Problem details:
Return exactly the lines from the start of the records below through the line containing "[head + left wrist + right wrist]", both ends included, and leave out the pictures.

Provided data:
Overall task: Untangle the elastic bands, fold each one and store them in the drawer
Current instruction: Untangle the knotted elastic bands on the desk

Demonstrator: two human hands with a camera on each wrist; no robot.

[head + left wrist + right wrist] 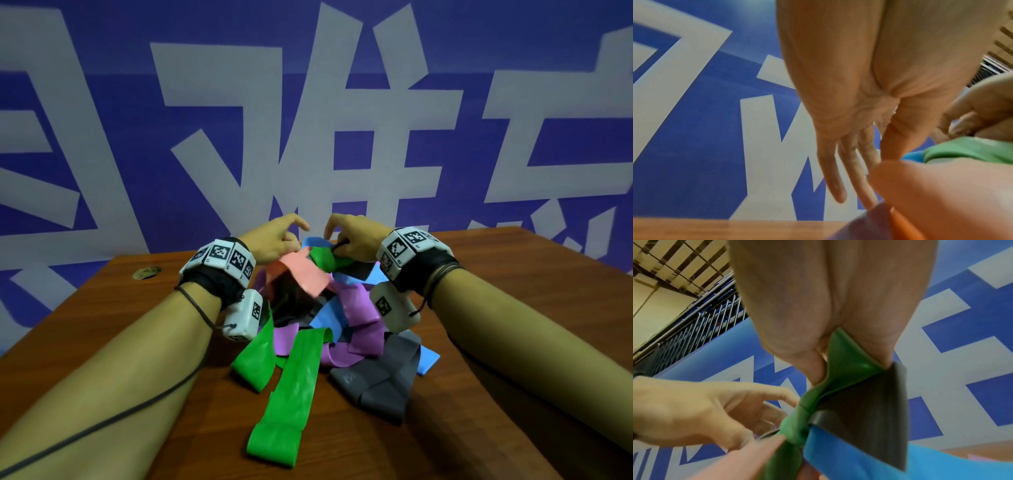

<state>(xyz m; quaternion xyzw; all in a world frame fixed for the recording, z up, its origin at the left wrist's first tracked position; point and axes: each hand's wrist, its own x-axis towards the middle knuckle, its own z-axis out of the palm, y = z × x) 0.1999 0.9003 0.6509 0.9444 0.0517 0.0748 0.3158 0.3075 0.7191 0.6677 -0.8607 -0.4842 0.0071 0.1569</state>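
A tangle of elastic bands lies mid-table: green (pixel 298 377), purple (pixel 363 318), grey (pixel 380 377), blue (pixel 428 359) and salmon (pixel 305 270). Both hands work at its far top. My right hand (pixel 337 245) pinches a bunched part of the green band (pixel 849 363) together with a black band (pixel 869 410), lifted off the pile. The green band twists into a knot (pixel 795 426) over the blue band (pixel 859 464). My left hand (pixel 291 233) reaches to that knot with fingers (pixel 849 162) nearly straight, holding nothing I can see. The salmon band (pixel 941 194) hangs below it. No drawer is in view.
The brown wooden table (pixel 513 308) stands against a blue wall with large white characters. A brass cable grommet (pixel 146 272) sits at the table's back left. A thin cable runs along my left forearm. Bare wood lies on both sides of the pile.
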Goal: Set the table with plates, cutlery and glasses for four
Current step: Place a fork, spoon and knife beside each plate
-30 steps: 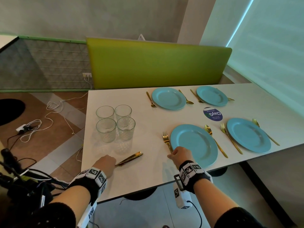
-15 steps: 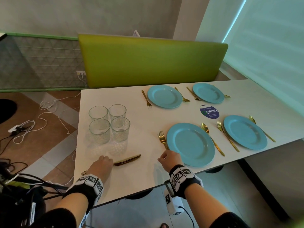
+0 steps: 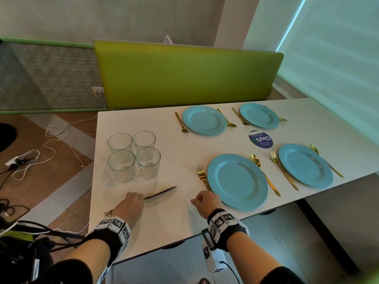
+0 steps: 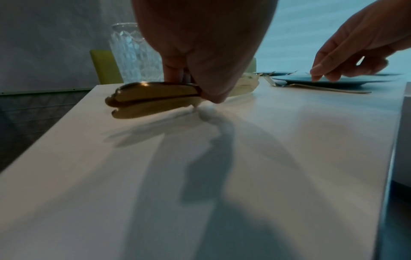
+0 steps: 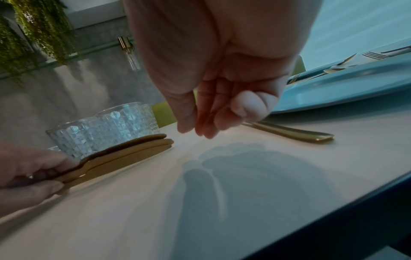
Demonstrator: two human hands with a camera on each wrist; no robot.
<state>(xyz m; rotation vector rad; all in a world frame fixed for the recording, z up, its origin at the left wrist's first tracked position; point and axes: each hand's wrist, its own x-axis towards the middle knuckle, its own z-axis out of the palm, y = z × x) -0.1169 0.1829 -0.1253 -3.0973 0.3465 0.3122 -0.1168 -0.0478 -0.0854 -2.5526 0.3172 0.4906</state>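
Note:
Several gold knives (image 3: 160,192) lie stacked near the table's front left edge. My left hand (image 3: 134,195) grips their handles; in the left wrist view the fingers (image 4: 175,70) pinch the knives (image 4: 153,93) against the tabletop. My right hand (image 3: 197,200) hovers just left of the near blue plate (image 3: 238,181), beside the fork (image 3: 202,175). Its fingers (image 5: 206,119) hang loosely and hold nothing. Several blue plates, each with a gold fork and spoon, are laid out. Several clear glasses (image 3: 134,154) stand clustered at the left.
A white table (image 3: 174,226) has its front edge right under my wrists. A round blue sticker (image 3: 260,139) lies between the plates. A green bench back (image 3: 184,72) stands behind the table. Cables (image 3: 30,158) lie on the floor at left.
My right hand has drawn left, away from the near plate and fork, toward the knives. My left hand stays on the knife handles.

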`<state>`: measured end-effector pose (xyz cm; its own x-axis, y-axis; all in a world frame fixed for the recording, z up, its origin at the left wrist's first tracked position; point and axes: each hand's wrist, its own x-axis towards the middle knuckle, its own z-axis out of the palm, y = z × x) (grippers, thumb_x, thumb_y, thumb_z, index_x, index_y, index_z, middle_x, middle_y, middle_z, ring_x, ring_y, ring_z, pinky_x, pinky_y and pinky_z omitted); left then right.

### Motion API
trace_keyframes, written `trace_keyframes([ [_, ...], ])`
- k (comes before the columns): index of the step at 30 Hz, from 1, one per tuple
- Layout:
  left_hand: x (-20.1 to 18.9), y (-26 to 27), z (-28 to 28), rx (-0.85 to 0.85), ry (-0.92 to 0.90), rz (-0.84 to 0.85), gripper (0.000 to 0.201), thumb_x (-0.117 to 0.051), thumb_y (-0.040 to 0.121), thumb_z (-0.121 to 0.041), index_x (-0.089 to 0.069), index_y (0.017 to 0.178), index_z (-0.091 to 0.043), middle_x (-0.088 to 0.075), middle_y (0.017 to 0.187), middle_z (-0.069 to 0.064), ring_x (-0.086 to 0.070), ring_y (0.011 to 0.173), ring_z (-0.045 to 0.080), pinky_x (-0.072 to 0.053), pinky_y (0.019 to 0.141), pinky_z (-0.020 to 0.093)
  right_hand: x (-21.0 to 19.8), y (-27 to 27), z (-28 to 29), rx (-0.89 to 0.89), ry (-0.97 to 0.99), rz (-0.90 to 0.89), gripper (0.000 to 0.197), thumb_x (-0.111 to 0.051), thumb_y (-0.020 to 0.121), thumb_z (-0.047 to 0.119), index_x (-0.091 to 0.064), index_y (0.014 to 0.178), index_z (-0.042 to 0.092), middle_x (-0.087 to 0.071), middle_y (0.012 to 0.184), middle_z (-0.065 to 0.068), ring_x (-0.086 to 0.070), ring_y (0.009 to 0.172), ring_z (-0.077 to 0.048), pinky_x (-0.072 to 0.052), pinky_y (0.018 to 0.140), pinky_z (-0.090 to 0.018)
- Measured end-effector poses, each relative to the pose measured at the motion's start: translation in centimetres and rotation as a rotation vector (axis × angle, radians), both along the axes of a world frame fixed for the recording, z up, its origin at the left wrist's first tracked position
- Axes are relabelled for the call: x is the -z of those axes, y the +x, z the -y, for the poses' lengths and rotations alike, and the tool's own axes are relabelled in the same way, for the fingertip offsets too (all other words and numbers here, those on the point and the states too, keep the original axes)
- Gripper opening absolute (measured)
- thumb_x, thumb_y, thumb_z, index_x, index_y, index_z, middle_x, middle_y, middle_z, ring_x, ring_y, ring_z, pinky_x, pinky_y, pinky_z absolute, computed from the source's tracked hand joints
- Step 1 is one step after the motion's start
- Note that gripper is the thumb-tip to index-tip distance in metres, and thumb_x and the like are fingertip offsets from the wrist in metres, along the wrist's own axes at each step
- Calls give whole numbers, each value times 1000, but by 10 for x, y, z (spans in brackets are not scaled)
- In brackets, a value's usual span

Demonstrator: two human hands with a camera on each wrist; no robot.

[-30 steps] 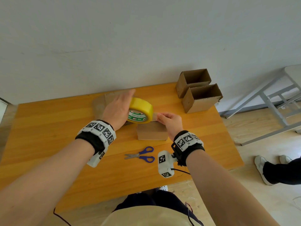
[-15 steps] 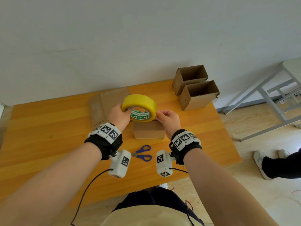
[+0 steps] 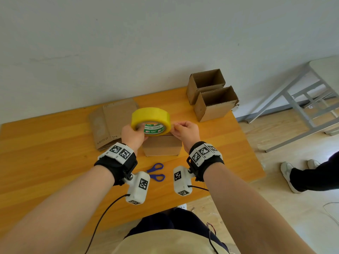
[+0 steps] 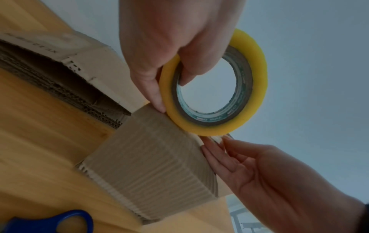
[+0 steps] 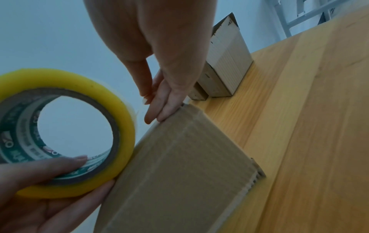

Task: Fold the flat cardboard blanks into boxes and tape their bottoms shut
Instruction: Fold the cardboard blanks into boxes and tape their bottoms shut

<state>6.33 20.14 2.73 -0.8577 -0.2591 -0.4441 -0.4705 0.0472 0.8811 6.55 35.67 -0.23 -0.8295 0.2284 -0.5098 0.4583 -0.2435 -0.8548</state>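
Observation:
A yellow tape roll [image 3: 150, 119] hangs just above a folded cardboard box [image 3: 162, 146] that stands bottom-up on the table. My left hand [image 3: 141, 128] grips the roll, fingers through its core [image 4: 171, 88], thumb outside. At the roll's right edge my right hand [image 3: 177, 126] pinches the tape end between thumb and forefinger, with its other fingers [image 5: 159, 113] straight on the box's top edge [image 5: 179, 151]. The box's upper face is hidden under the roll in the head view.
A stack of flat blanks [image 3: 111, 125] lies left of the box. Two folded boxes [image 3: 214, 105] stand open-side up at the table's far right corner. Blue-handled scissors [image 3: 156, 171] lie near the front edge. A person's legs and shoes [image 3: 293, 176] are on the floor to the right.
My left hand has turned the roll from standing on edge to lying nearly flat and brought it over the box. My right hand stayed at the roll's right edge.

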Motion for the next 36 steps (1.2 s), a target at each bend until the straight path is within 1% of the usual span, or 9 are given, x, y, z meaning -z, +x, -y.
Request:
trace_keyframes([
  [3,-1,-2,-1,-28,-7,16,8,-54,94,-9,-57,91,-3,-59,99,14,-59,91,29,-54,85,45,-1,0,-4,52,-62,35,4,-49,95,1,-53,93,2,-58,100,-24,-65,86,-27,-57,79,-33],
  [6,1,-3,-2,2,-28,17,8,-52,95,-9,-58,93,-4,-60,102,16,-59,94,29,-54,85,45,0,2,-12,147,-140,69,9,-44,97,2,-48,105,3,-52,100,-15,-62,98,-32,-56,82,-39],
  [9,3,-2,-2,-13,6,28,6,-53,94,-12,-57,93,-7,-61,107,15,-59,97,28,-55,81,40,1,6,-17,152,-122,54,6,-47,97,3,-50,102,3,-52,96,-11,-62,91,-26,-58,77,-35],
  [13,3,-1,0,-83,62,43,5,-58,92,-21,-56,88,-19,-61,97,6,-60,96,24,-55,74,34,3,14,-17,152,-54,17,2,-52,94,2,-52,93,3,-55,88,-11,-61,79,-17,-59,66,-26],
  [17,1,1,-3,-27,14,29,14,-58,91,-20,-50,80,-20,-61,92,5,-60,96,23,-54,76,33,10,20,-19,160,6,13,10,-50,95,1,-50,87,6,-57,81,-11,-61,75,-17,-59,73,-31],
  [20,3,2,-2,18,-80,18,13,-59,90,-21,-49,82,-15,-61,105,21,-61,96,28,-56,80,40,14,23,-17,182,63,25,14,-49,95,1,-49,83,9,-55,82,-10,-59,76,-18,-57,74,-31],
  [24,7,4,1,64,-153,23,19,-61,81,-27,-52,88,-11,-61,107,26,-61,100,36,-51,87,55,20,26,-18,162,173,37,11,-52,95,7,-51,85,12,-59,79,-7,-60,71,-16,-57,75,-33],
  [31,7,3,1,123,-202,-14,22,-60,78,-25,-52,89,-7,-62,100,23,-61,97,36,-52,84,56,29,37,-20,148,236,43,8,-53,95,10,-58,96,5,-64,86,-11,-62,68,-15,-55,67,-26],
  [36,5,4,0,123,-240,-19,15,-60,82,-19,-49,84,-9,-60,99,24,-60,97,36,-52,83,55,27,35,-20,119,277,46,6,-53,95,12,-57,92,8,-63,78,-6,-62,69,-16,-57,73,-33],
])
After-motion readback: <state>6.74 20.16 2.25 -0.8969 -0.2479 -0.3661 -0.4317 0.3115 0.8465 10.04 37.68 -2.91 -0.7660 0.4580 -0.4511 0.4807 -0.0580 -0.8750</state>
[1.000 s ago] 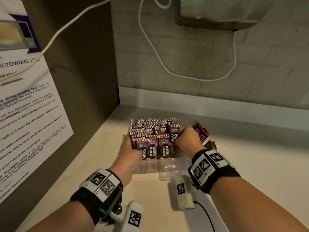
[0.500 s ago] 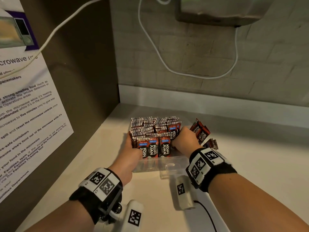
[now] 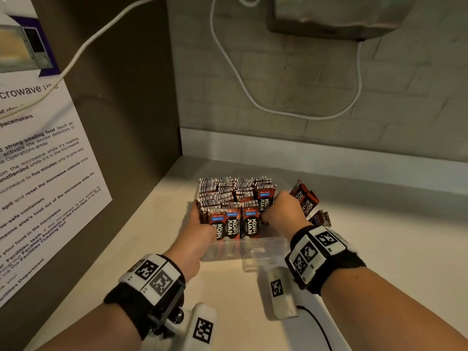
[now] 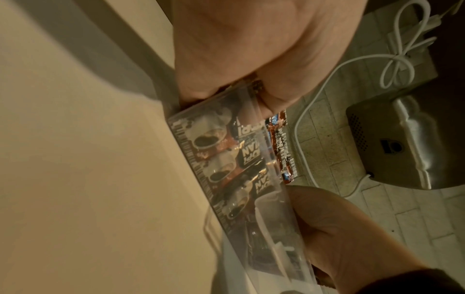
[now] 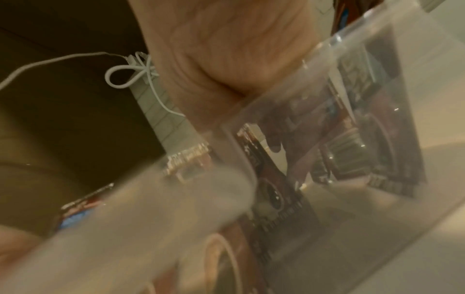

Result for this task:
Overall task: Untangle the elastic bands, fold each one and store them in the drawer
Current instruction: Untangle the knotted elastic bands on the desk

Demonstrator: two human hands with a camera on each wrist; no robot.

[head + left wrist + right wrist] 

No additional answer is needed.